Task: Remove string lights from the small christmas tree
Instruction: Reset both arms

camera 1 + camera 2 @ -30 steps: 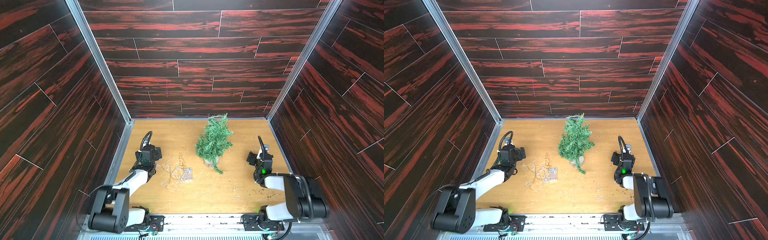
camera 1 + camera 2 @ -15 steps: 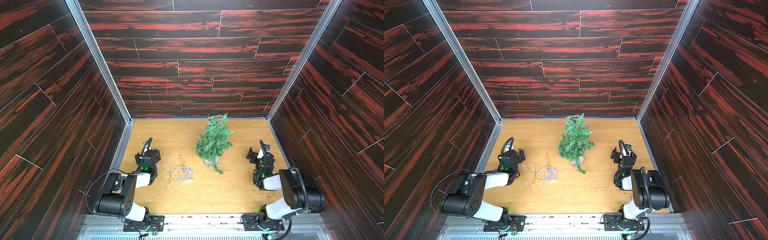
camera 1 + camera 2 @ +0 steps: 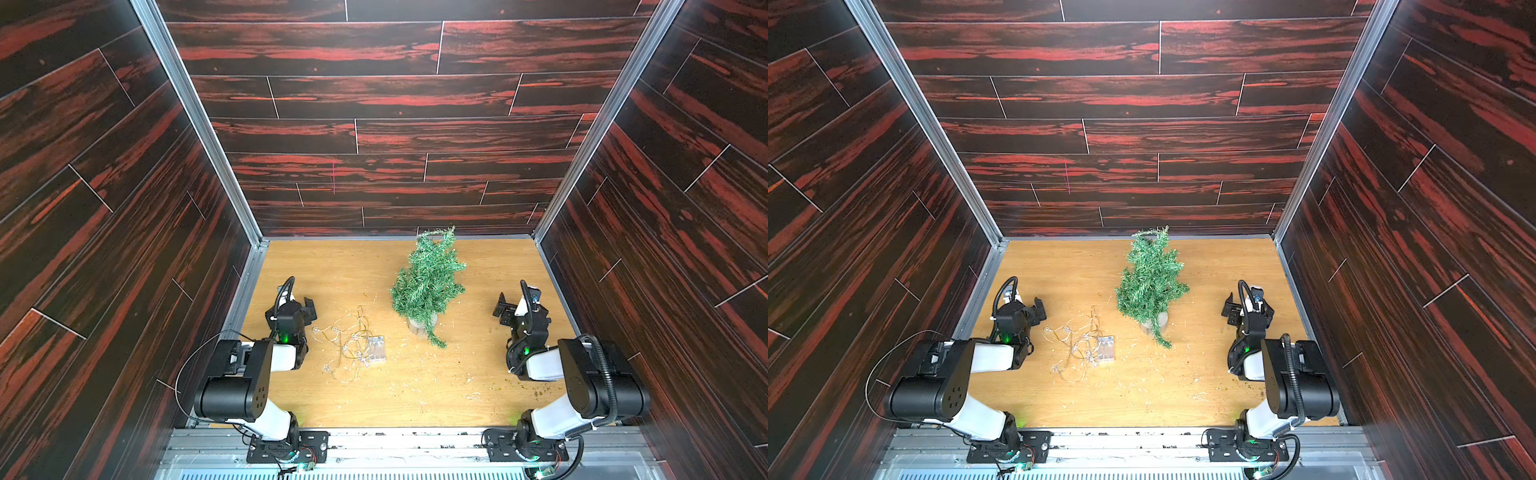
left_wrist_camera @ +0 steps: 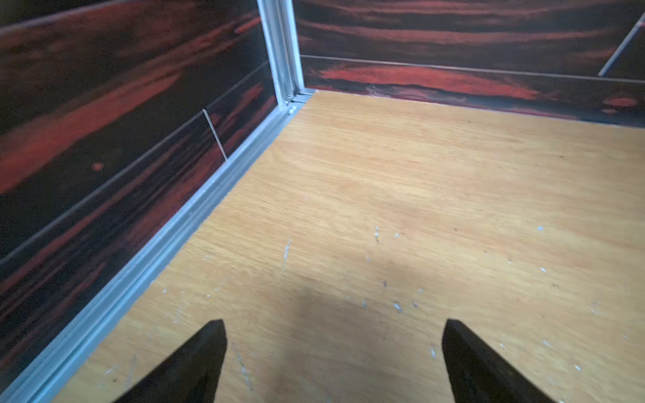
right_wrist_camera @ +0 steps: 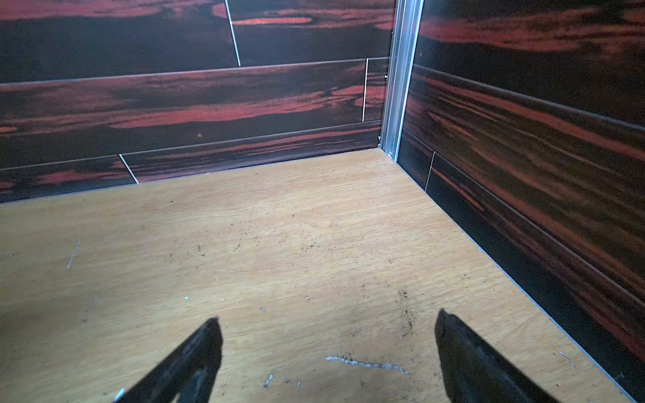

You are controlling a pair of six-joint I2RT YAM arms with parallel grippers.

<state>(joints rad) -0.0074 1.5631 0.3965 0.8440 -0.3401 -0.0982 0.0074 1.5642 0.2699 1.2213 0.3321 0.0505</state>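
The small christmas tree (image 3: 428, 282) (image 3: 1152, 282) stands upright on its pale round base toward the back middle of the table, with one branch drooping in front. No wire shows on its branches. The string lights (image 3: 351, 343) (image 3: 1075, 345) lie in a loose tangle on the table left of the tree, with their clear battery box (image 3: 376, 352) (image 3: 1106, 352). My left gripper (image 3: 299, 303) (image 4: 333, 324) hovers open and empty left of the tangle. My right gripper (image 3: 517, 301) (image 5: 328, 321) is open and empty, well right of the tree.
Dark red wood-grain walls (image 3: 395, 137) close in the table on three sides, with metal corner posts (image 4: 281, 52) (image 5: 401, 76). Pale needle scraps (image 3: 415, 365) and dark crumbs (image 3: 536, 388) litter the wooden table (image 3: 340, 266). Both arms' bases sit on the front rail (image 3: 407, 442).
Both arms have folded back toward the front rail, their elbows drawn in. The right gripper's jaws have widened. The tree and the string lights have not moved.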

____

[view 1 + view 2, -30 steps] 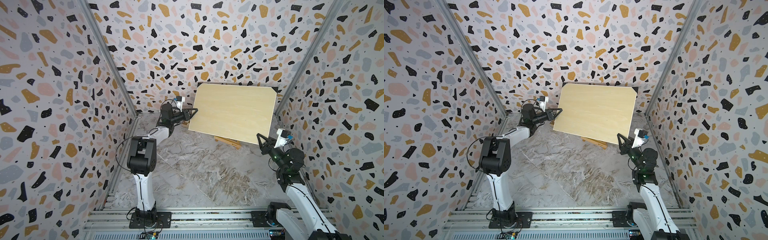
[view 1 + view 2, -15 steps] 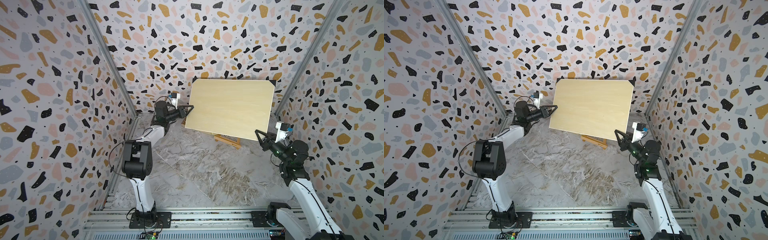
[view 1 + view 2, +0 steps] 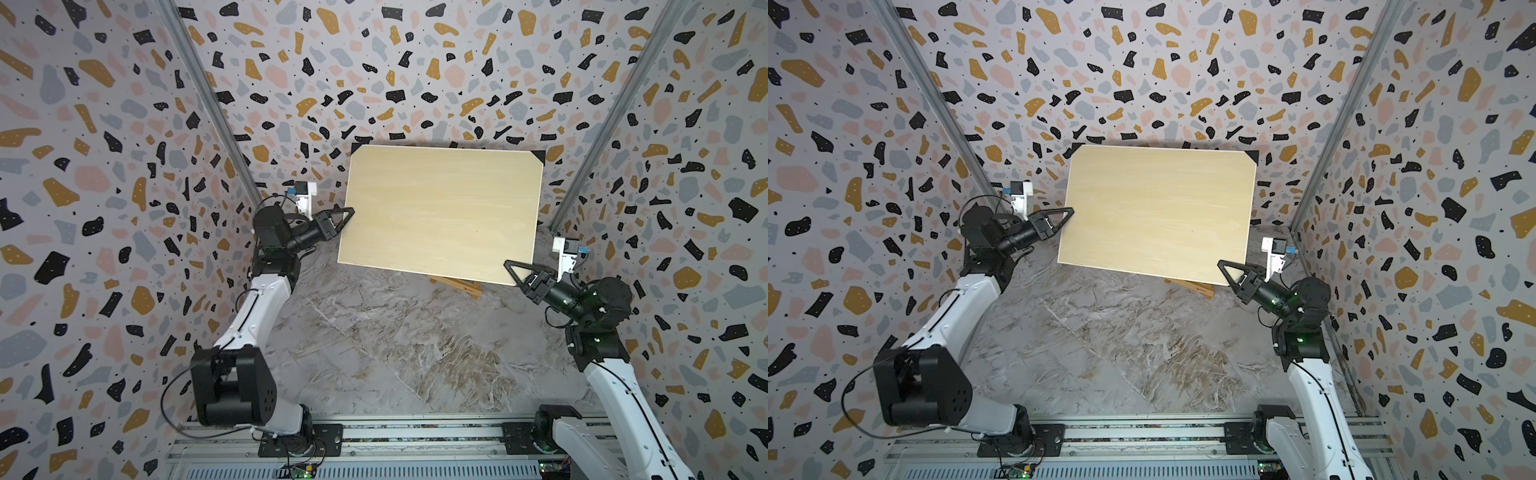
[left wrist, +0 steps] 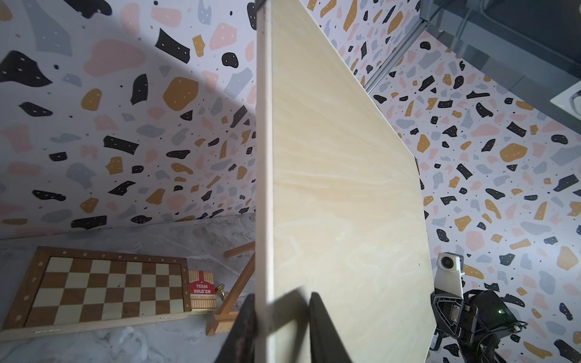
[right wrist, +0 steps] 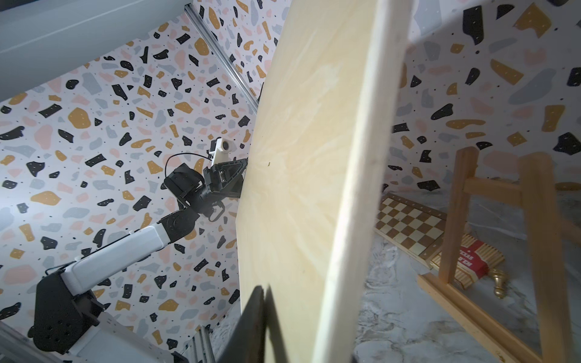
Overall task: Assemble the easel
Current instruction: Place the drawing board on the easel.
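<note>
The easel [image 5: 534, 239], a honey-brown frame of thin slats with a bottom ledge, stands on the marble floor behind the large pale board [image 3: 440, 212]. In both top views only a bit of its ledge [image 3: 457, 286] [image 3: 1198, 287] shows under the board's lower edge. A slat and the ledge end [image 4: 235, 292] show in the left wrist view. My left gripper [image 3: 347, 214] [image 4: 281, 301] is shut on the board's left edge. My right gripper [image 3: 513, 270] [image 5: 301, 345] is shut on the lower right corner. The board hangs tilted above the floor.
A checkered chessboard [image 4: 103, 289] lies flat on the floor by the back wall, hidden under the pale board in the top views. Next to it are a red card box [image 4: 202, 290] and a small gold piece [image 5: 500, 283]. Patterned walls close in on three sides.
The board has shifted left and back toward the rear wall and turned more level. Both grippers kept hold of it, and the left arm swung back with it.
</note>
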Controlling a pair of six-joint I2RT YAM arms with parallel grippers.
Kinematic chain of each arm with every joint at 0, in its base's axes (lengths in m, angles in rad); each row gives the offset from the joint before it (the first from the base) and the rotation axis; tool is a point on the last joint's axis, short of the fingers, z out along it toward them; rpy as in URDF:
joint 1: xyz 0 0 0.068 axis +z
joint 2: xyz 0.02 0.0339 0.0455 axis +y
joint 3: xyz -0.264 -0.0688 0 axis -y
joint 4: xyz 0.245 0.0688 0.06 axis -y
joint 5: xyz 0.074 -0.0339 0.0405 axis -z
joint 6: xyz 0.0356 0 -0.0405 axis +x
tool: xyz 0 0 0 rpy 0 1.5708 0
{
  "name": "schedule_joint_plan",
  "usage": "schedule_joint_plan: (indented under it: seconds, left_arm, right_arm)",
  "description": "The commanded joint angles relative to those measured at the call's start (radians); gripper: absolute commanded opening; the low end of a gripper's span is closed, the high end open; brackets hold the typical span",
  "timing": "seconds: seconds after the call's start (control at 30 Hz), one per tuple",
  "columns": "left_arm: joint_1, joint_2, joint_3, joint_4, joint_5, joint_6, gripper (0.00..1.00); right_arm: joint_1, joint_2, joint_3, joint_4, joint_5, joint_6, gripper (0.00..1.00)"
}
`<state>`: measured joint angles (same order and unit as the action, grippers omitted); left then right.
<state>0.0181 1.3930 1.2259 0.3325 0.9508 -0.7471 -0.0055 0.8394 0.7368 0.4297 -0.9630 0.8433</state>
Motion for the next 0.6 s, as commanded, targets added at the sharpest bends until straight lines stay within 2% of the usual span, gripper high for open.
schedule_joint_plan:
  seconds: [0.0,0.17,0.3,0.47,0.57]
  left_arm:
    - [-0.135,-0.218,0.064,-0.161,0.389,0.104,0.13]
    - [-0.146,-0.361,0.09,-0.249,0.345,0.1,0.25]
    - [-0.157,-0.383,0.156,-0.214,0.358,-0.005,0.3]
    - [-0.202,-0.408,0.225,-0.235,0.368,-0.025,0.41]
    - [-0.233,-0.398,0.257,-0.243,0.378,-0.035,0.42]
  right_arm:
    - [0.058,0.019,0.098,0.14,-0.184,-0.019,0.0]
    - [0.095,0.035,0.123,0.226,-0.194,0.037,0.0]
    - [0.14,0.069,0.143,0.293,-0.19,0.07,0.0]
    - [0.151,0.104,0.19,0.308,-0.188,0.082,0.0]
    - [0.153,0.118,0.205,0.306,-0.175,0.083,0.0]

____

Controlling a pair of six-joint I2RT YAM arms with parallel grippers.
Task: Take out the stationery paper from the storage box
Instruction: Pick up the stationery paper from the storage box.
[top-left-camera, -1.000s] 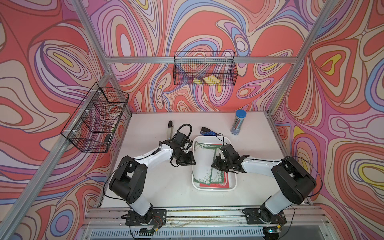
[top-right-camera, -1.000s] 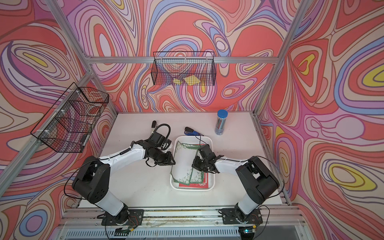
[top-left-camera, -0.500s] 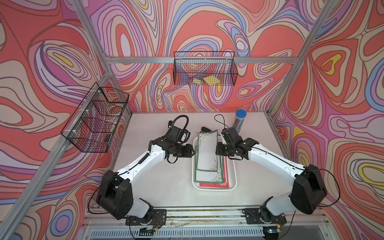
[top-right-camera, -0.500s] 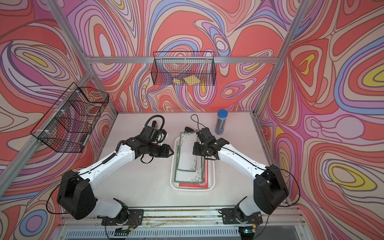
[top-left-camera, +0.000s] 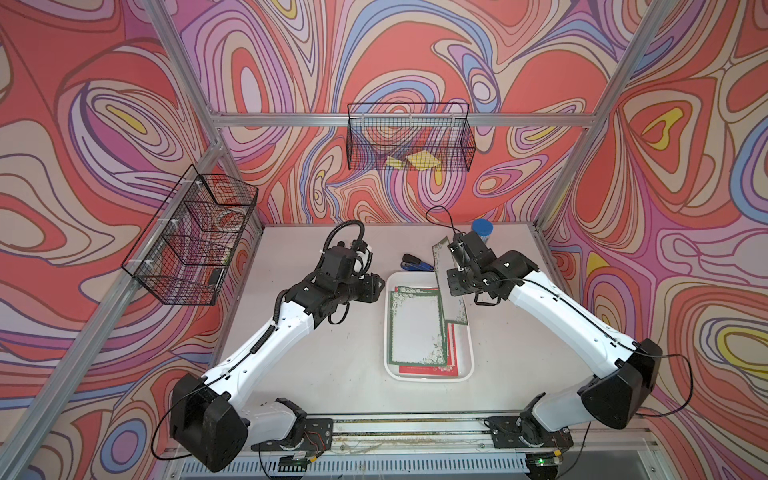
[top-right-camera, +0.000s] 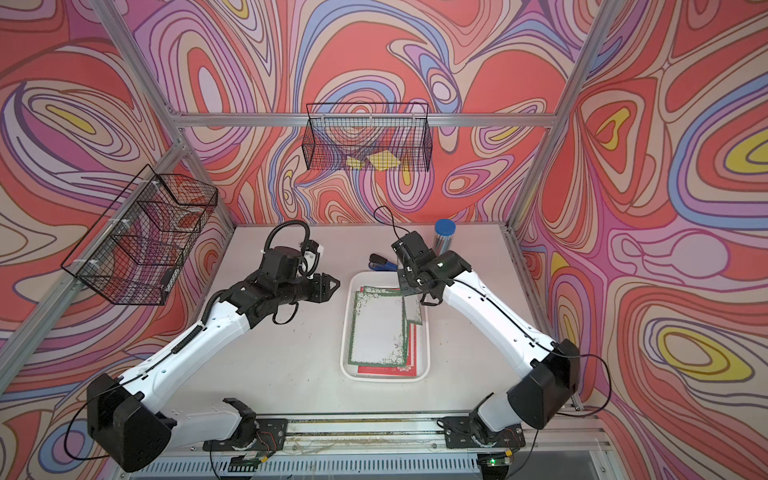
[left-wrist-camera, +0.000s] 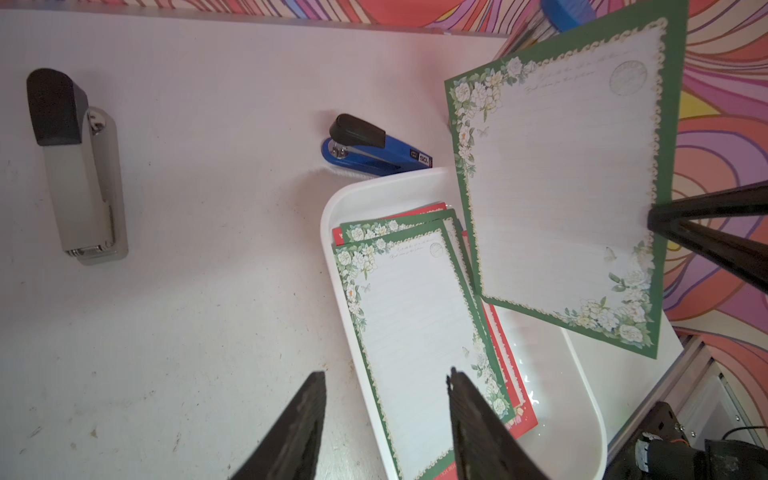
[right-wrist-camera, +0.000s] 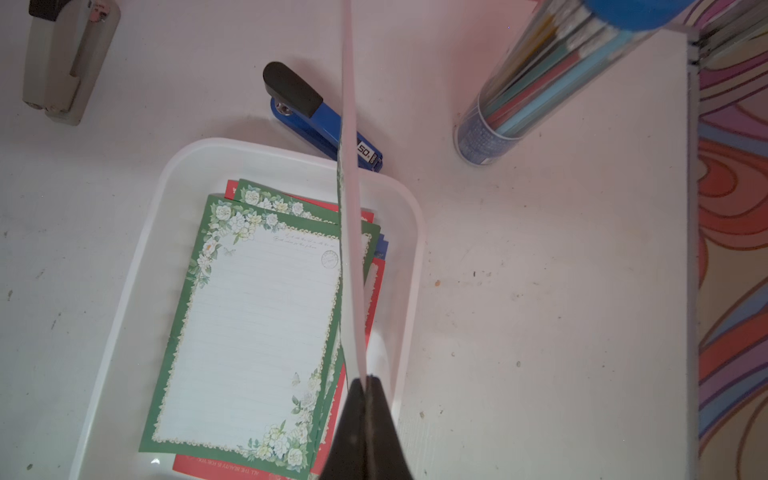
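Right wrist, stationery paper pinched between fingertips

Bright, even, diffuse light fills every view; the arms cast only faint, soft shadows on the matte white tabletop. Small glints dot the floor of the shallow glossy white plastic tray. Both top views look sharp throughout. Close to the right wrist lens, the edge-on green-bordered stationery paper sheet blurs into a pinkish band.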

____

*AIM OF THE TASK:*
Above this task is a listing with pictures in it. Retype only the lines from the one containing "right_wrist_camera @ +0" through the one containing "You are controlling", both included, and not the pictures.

*TASK ANSWER:*
right_wrist_camera @ +0 steps: 

You are controlling a pair of six-joint I2RT YAM arms with parallel grippers.

This exercise requires no further work.